DATASET CONTENT:
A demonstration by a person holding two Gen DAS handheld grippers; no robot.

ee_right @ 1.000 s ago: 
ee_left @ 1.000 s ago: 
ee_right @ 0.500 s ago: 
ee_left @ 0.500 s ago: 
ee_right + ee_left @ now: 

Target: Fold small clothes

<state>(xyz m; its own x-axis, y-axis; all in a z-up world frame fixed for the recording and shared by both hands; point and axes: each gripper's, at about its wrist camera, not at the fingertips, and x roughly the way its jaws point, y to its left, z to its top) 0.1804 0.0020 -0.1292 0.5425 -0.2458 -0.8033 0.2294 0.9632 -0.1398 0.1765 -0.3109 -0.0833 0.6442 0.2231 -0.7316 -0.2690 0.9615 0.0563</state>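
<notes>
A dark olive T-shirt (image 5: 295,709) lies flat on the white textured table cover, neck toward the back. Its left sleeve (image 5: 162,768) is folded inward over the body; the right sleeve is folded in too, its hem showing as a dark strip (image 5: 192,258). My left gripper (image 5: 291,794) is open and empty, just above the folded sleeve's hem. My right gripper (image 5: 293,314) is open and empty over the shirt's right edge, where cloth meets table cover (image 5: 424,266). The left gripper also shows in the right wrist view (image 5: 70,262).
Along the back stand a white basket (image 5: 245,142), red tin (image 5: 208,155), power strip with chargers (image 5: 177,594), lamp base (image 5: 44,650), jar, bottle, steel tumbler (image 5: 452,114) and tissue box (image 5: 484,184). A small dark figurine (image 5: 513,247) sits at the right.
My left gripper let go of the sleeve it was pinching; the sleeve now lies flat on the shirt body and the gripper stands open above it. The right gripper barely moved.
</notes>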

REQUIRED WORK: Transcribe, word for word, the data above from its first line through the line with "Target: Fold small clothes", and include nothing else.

RESULT:
A demonstration by a person holding two Gen DAS handheld grippers; no robot.

ee_right @ 1.000 s ago: 
ee_left @ 1.000 s ago: 
ee_right @ 0.500 s ago: 
ee_left @ 0.500 s ago: 
ee_right + ee_left @ now: 

Target: Fold small clothes

A complete answer has now been given.